Required action:
Please copy out the entries below exactly, beginning with the line that contains "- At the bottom" and ending with the line that contains "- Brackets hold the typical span", and include nothing outside that span.

Given entries:

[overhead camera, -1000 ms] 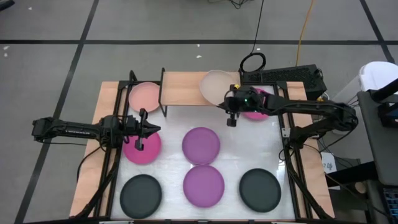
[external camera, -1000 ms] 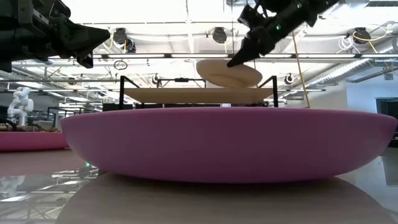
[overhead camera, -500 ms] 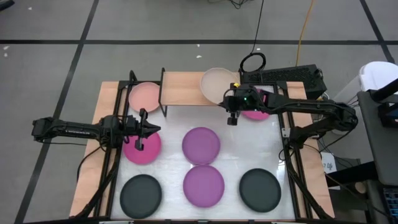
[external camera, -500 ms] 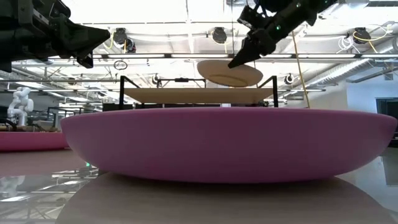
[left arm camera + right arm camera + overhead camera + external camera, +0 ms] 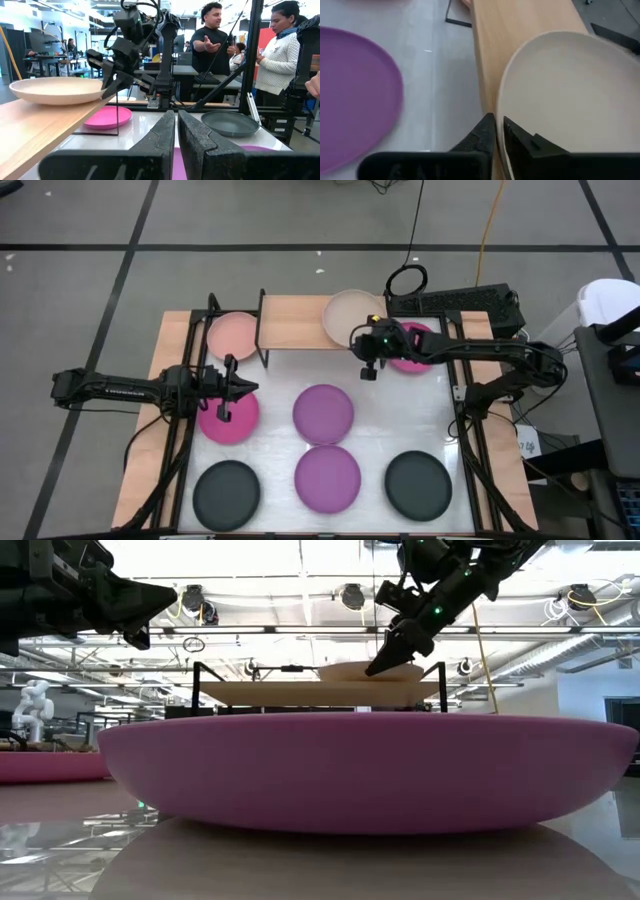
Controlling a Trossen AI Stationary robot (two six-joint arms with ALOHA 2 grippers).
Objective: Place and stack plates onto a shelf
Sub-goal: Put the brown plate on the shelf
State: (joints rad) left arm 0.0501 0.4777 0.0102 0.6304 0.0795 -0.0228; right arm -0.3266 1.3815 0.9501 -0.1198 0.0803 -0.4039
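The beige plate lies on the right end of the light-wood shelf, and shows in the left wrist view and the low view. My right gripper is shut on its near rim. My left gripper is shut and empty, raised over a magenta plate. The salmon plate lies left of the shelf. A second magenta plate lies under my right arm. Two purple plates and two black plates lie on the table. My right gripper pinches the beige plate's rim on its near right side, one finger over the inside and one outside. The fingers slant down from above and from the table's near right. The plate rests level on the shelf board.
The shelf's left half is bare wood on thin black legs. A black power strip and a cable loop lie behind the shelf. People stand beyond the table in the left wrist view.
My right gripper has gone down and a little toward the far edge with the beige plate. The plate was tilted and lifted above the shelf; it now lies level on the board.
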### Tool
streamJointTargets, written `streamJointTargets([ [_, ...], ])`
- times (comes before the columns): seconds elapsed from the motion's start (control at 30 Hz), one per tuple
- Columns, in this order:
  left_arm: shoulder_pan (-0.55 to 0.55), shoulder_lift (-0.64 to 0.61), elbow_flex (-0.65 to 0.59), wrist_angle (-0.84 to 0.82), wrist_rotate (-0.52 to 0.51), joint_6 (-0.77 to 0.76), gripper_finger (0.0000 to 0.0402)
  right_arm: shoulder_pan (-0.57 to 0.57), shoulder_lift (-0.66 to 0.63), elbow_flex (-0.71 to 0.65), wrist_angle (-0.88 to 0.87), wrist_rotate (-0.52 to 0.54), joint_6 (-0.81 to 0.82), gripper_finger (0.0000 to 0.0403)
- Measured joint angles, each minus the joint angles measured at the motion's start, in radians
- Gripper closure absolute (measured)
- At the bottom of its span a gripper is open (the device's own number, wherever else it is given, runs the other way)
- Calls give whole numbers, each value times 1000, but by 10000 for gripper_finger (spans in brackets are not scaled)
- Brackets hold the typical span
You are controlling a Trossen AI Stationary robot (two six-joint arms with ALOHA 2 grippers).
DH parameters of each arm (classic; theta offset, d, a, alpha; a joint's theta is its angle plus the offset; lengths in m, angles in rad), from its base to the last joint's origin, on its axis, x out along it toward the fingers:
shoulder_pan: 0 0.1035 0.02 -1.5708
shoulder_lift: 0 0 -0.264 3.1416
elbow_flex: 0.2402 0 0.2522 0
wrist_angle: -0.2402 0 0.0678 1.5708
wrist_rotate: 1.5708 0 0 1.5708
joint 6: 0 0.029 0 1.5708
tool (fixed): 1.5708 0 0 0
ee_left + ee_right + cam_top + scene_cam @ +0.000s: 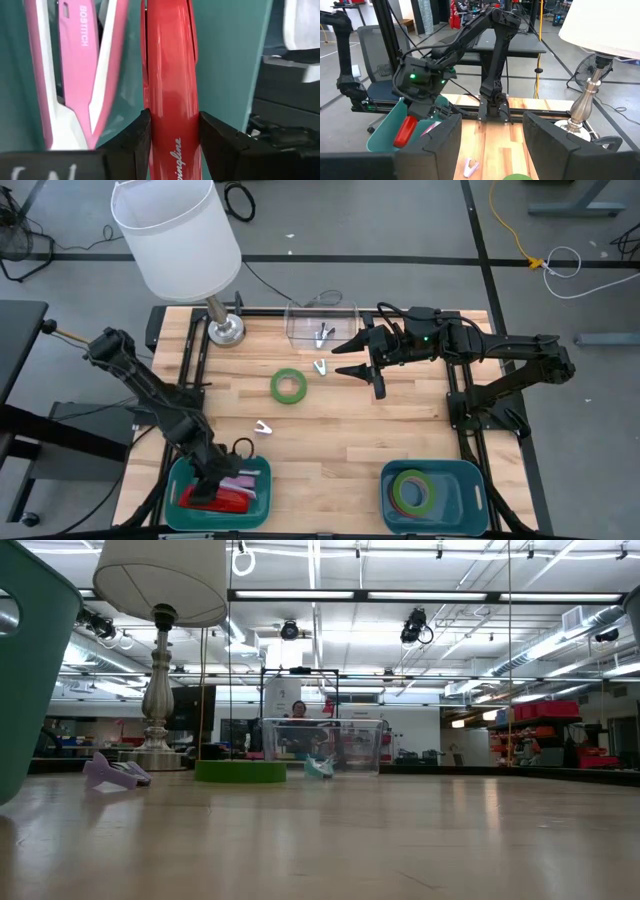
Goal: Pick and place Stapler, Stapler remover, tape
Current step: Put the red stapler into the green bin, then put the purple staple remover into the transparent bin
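Note:
My left gripper (215,490) reaches down into the teal bin (178,480) at the table's near left corner and is shut on a red stapler (170,75). A pink stapler (82,65) lies beside it in that bin. My right gripper (345,360) hovers open over the far middle of the table and touches nothing. One green tape ring (288,386) lies flat on the table. A green and a red-pink ring (412,490) lie in the near right teal bin. One staple remover (263,427) lies near the left bin, another (320,367) by the clear box. My left gripper pinches the red stapler between its two fingers (135,145) on the stapler's two long sides, near the end with the lettering (175,155). It comes from above, slanting down into the bin. The stapler (406,131) hangs tilted inside the bin; whether it touches the floor is hidden.
A lamp with a white shade (175,235) stands on its metal base (226,330) at the far left. A clear plastic box (322,325) at the far edge holds a staple remover. Bare wood lies between the two bins.

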Motion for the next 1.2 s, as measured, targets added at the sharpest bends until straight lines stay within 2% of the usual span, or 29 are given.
streamJointTargets([
  [0.27, -34, 65, 0, 89, -73, 70, 252, 0, 0, 0, 0, 0, 19, 192],
  [0.53, -44, 114, 0, 105, -73, 86, 242, 0, 0, 0, 0, 0, 27, 192],
  [0.67, -48, 115, 0, 118, -56, 122, 220, 0, 0, 0, 0, 0, 27, 192],
  [0.83, -50, 115, 1, 129, -52, 124, 172, 0, 0, 0, 0, 0, 27, 192],
  [1.0, -47, 115, 1, 125, 11, 123, 136, 0, 0, 0, 0, 0, 27, 192],
  [1.2, -43, 112, 1, 116, 104, 108, 137, 0, 0, 0, 0, 0, 26, 192],
])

Solution to this task:
- At the bottom of its span a gripper is open (the device's own number, wherever else it is given, runs the other way)
- Calls give whole numbers, each value times 1000, but by 10000 for gripper_finger (spans in brackets are not scaled)
- Brackets hold the typical span

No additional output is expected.